'Without coal Wales would be part of England'
Cardiff and Swansea are small villages, Wales has no capital and is considered a part of England like Cornwall.
A strange vision - but this is how some historians think Wales might have looked like if coal had not been discovered.
During the boom era between 1801 and 1901, Cardiff's population rose from 6,000 to 172,000 and Wales' from 587,000 to more than two million.
"More importantly, I wouldn't even have existed (without coal)," said Ceri Thompson from National Museum Wales.
With most mines closing 30 years ago, young people have no memory of them, yet many families are only here now because of their employment.
- Cardiff's neglected coal boom era area 'in danger'
- Former mining communities 'still scarred by past'
- What happened after the pit closed?
"Before the 19th Century and iron and coal were fully developed, each of the 13 counties of Wales had a fairly similar population," Mr Thompson said.
"By the end of the 19th Century, 66% lived in (the old) Glamorgan, Monmouthshire and Carmarthenshire, with a large population also growing around Wrexham."
During this period, he added, Wales was attracting as many new arrivals as the USA.
Coal exporting docks were built in Cardiff in 1830 and by 1881 it had overtaken Swansea and Merthyr Tydfil as Wales' biggest town.
"By 1921 there were 271,000 people in Wales directly involved in the coal industry alone," he said.
"There was also a huge number of others involved in retail, transport, farming (to feed the population), sheep farmers to clothe them, horse breeders to supply colliery horses, north Wales quarry workers to roof their houses and so on."
The Rhondda also changed beyond all recognition - in 1830, there were 900 people in both valleys, rising to more than 100,000 by 1900.
"The south Wales valleys would have had a scattered hill farming population (without coal)," Mr Thompson added.
"Cardiff, Swansea and Newport would have been small villages and wouldn't have developed into docks.
"There would probably be no capital of Wales, no National Library and no National Museum."
And in terms of where it fitted into the UK, it would "probably have been regarded the same way Cornwall is - a part of England", he said.
Mr Thompson compared the situation in Wales to its neighbour Ireland, which was experiencing a similarly dramatic population shift.
However, it was in the opposite direction - from eight million in 1841 to four million in 1921.
Ireland was hit hard by famine between 1845 and 1851, with one million people dying of starvation and disease, and another two million leaving, a lack of industry also a contributing factor.
"Wales would be a rural society with everywhere looking much like Gwynedd or Ceredigion do today," Prof Martin Johnes said.
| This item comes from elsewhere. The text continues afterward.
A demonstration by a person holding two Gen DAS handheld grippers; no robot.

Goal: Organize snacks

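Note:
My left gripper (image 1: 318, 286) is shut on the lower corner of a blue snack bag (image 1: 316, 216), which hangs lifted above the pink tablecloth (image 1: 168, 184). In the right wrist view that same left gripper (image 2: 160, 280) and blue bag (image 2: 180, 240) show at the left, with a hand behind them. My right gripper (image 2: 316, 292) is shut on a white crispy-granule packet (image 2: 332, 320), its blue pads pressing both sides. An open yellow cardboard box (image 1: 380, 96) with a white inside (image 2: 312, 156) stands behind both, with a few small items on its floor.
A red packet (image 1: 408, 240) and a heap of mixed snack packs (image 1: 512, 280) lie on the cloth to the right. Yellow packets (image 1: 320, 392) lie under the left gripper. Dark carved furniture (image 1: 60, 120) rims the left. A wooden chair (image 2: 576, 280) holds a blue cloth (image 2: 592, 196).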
"Our cities would be small rural towns."
The Swansea University historian said while any counterfactual history involves "a huge degree of speculation", he believes Wales would be "radically different".
He also said the Welsh language would be "much stronger" in south Wales, because English-speakers would not have moved in such huge numbers.
"The strength of the language would have meant Welsh identity survived without the prosperity generated by coal but it would have been an identity that always worried about its economic foundations," he added.
"In more recent years in this fictional Wales, relatively cheap housing and beautiful scenery would be attracting incomers from England creating fears around the impact of holiday homes and the vitality of Welsh in places like the valleys."
Even steelworks at Port Talbot and Ebbw Vale, tin in Llanelli and copper in Swansea would not have been possible without coal, according to social historian Ben Curtis.
"Although charcoal had been used in the very early stages of the development of the iron and copper industries, their development as the major, defining, industries that kick-started the Industrial Revolution and thereby shaped modern south Wales would not have been feasible without the massive coal reserves of the south Wales coalfield," he believes.
He added: "If you're imagining a hypothetical scenario in which there were no coal deposits in south Wales, it's difficult to see what if anything could or would have led to the development of the region as a heavily industry one to any significant degree."